◆ What you need to do ◆
Write out nothing except the lines running from the one containing "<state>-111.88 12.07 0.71" to the last line of the data, exactly as they stand.

◆ Information provided ◆

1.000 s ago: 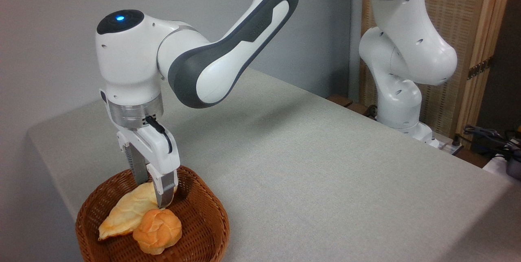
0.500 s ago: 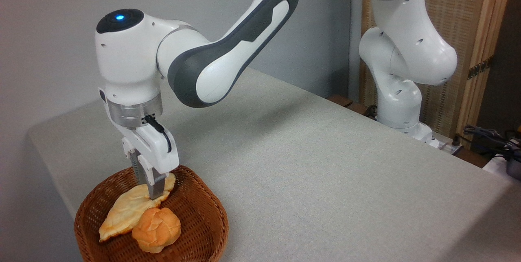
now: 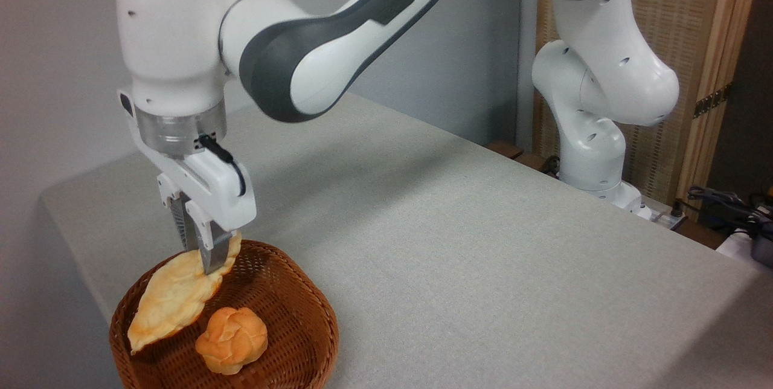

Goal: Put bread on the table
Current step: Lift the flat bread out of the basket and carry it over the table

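The long, flat, pale golden bread [image 3: 172,298] hangs tilted above the brown wicker basket [image 3: 296,316] at the lower left. My gripper [image 3: 208,262] is shut on its upper end, pointing straight down. The loaf's lower orange tip reaches the basket's left rim; whether it touches is unclear. The light grey table [image 3: 453,244] spreads to the right of the basket.
A small round orange knotted bun [image 3: 232,340] lies inside the basket, just right of the hanging loaf. The arm's white base [image 3: 595,165] stands at the table's far right edge, with cables [image 3: 724,202] and a wooden screen behind it.
The gripper closed on the loaf's upper end and rose up and slightly left, lifting the bread out of the basket. The bun stayed in the basket.
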`<state>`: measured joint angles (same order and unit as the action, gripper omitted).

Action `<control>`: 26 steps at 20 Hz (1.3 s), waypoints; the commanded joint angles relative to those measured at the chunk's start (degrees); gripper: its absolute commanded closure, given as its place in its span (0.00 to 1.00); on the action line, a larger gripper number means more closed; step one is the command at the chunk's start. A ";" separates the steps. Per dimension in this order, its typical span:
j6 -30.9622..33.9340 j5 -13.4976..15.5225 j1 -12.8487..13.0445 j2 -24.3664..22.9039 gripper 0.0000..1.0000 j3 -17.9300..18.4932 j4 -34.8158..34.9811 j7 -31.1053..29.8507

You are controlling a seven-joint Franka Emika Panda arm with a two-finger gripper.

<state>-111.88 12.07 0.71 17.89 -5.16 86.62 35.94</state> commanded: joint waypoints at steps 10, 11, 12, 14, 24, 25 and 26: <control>21.09 1.03 -0.62 -16.03 0.84 0.94 6.18 7.56; 21.26 -0.02 -0.62 -18.48 0.84 0.94 9.07 10.44; 21.27 -0.99 -0.62 -19.46 0.84 0.94 10.66 11.69; 21.27 -3.27 -0.18 -22.19 0.82 0.85 14.97 13.80; 19.51 -5.21 3.42 -19.65 0.26 0.24 22.81 13.46; 19.33 -5.21 3.51 -19.48 0.20 0.24 22.81 13.37; 18.98 -5.21 3.51 -19.13 0.16 0.15 22.72 13.37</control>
<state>-91.65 7.51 3.82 -2.08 -5.25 109.22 48.88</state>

◆ Solution to this exercise ◆
<state>-111.88 12.07 0.71 17.89 -5.16 86.62 35.94</state> commanded: joint waypoints at steps 10, 11, 12, 14, 24, 25 and 26: <control>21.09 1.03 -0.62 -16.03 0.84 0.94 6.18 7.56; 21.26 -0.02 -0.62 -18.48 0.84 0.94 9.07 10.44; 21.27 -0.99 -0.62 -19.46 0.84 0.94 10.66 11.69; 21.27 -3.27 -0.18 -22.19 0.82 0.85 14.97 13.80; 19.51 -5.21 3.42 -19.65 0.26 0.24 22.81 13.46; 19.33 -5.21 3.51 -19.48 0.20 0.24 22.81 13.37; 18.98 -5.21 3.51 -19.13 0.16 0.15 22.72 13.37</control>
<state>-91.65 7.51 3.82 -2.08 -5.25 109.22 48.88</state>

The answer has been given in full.